Thereafter, an intricate series of chemical reactions lead to the rearrangement of chemical bonds in the substrate, which leads to the formation of a product. Naturally occurring enzymes are highly efficient in their various roles at biological temperatures and pressures by reducing the rate of reactions substantially. Then again, experimental conditions differ from physiological ones. These differences interfere with the catalysis of the enzyme outside biological systems.

As a result, rigorous research is in progress to elucidate the properties and machinery of biological enzymes to facilitate the exploitation of biocatalysts in the chemical industry. However, such endeavours have been frustrated by the nature of enzyme-catalysed reactions, which are too fast for investigators to obtain accurate details that would be beneficial for comprehending the machinery and reaction pathways. Therefore, novel computational techniques have been developed leading to the creation of accurate models that can envisage the reactions of biocatalysts. Thus, it is now possible to examine large biochemical systems.

Investigations concerning the production of biofuel in microbial systems have shown the involvement of a special group of enzymes known as cytochrome P450 alongside heme enzymes. Cytochrome P450 is an important group of enzymes whose main purpose is to metabolise drugs in the human body (Liu et al. 2014). These enzymes are ubiquitous in living organisms, including plants, fungi, bacteria, and eukaryotic organisms (Nelson 2018).

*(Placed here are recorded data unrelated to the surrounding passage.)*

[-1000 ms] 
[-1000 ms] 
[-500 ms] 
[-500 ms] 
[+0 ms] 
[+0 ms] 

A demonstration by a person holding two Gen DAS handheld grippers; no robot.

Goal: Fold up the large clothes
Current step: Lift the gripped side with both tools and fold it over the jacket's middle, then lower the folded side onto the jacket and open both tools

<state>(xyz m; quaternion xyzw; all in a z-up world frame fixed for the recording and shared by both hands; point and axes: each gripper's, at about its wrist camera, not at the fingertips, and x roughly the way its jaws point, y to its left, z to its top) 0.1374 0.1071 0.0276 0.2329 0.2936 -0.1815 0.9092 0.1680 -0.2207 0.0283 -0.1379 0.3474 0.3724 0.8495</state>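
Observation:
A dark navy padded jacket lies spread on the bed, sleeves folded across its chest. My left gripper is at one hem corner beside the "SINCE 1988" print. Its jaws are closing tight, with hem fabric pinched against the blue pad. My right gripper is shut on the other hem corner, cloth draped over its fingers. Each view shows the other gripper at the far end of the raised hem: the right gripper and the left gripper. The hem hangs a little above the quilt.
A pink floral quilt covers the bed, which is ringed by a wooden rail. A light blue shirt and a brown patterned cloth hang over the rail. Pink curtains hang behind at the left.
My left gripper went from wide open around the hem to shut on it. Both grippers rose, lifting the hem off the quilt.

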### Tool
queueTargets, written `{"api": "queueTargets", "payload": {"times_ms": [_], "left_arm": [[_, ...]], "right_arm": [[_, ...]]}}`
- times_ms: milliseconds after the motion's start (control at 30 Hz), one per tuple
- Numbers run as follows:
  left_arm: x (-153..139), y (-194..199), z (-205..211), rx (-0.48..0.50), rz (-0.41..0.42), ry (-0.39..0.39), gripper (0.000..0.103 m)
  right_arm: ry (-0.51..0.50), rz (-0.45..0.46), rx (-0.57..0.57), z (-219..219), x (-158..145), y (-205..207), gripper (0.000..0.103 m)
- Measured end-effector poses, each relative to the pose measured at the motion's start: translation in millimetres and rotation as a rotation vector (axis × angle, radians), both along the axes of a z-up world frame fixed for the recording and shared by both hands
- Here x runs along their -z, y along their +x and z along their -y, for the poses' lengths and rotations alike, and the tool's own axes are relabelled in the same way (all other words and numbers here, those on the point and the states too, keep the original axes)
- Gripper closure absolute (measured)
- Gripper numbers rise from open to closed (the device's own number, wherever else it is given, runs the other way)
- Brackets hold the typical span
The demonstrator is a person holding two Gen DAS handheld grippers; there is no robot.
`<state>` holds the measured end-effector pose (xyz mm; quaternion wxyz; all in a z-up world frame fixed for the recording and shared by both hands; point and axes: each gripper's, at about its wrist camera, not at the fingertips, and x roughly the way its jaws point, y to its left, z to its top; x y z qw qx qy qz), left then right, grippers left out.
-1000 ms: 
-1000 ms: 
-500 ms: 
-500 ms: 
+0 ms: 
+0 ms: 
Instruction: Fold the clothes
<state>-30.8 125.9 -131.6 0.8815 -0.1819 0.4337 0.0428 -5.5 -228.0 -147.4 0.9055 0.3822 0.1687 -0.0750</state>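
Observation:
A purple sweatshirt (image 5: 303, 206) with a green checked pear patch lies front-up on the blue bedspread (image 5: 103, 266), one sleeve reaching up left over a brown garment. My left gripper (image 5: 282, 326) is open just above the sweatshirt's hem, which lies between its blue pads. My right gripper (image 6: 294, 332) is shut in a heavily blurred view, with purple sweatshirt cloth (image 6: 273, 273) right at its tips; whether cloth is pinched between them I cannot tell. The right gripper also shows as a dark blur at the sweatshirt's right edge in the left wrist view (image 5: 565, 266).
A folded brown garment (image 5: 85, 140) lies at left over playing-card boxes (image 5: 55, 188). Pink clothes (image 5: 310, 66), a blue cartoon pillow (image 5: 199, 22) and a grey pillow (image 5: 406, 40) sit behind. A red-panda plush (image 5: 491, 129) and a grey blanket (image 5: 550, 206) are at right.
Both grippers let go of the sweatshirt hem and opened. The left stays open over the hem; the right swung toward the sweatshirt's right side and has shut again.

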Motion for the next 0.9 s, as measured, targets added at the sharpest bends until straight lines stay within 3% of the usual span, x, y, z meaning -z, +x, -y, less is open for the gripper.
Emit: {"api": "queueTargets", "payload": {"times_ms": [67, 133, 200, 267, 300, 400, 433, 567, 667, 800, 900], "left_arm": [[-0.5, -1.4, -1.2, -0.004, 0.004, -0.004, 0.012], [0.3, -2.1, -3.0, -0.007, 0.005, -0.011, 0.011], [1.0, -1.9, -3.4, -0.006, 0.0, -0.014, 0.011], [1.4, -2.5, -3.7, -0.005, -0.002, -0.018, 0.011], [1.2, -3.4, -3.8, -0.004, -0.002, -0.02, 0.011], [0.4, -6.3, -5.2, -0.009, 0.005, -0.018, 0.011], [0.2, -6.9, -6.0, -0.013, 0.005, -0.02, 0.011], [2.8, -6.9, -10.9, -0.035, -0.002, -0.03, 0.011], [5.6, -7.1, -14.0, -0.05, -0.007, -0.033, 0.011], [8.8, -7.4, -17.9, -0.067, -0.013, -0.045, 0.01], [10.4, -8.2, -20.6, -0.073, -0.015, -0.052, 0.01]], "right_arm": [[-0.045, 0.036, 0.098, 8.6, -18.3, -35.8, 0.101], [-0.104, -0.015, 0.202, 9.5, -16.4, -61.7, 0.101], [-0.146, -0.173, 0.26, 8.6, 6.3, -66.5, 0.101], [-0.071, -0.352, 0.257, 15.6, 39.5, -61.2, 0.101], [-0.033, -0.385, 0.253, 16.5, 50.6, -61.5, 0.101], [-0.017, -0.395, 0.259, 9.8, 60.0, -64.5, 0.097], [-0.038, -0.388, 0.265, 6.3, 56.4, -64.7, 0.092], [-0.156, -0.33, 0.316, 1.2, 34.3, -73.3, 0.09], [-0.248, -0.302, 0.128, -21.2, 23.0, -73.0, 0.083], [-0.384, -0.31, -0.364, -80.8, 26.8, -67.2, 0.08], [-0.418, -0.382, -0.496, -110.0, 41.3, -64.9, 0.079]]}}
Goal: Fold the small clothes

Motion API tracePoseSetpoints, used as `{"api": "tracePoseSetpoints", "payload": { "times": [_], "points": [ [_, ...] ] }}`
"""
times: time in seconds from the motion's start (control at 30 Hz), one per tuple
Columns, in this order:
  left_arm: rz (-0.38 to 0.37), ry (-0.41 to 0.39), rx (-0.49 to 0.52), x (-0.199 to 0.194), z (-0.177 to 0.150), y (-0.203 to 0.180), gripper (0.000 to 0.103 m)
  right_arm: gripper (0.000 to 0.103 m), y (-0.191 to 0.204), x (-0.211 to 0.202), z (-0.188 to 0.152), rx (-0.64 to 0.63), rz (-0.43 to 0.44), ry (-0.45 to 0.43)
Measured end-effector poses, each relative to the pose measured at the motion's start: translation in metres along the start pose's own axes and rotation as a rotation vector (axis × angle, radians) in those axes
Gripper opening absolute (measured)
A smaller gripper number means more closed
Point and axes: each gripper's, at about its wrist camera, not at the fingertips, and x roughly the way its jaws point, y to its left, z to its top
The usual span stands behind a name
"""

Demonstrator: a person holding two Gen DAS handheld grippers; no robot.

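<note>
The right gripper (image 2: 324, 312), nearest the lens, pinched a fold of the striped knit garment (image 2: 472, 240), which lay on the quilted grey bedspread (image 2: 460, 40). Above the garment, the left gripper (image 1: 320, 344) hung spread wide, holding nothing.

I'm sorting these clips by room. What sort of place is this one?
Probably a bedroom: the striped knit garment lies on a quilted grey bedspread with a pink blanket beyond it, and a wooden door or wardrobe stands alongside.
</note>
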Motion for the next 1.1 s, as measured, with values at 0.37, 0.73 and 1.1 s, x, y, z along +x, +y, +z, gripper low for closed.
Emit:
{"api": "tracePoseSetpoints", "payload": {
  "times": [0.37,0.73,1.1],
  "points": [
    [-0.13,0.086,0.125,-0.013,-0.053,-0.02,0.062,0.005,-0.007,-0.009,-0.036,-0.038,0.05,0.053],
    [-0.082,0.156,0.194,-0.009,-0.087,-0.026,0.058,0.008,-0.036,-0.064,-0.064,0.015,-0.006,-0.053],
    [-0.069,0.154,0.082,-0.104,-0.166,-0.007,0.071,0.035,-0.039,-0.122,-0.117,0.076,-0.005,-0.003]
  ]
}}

Different subclasses of cytochrome P450 have been characterized based on their involvement in different biological functions. A heme enzyme reacts with fatty acid substrates in a reaction that involves a decarboxylation step mediated by a cytochrome P450 peroxygenase. This scheme has the capacity to synthesise biofuel (Grant et al. 2015). However, it liberates several by-products that must be removed from the desired product before it can be used. Currently, most investigative efforts report 50% decarboxylation and 50% hydroxylation products in the production of biofuels by cytochrome P450 (Faponle et al. 2016). Therefore, there is a need to engineer the protein to enhance the yield of biofuel.

The use of quantum mechanics or molecular mechanics (QM/MM) techniques has facilitated the characterization of biochemical systems by researchers. Quantum-mechanical (QM) approaches fall into ab initio methods that entail the computation of a system devoid of prior knowledge (de Visser et al. 2014). Overall QM methods work by working out the Schrödinger equation. As much as QM methods can expedite the accurate computation of systems, their requirements increase based on the number of atoms or electrons in the system. Therefore, these methods are unbefitting for investigations involving enzymatic systems (de Visser 2009).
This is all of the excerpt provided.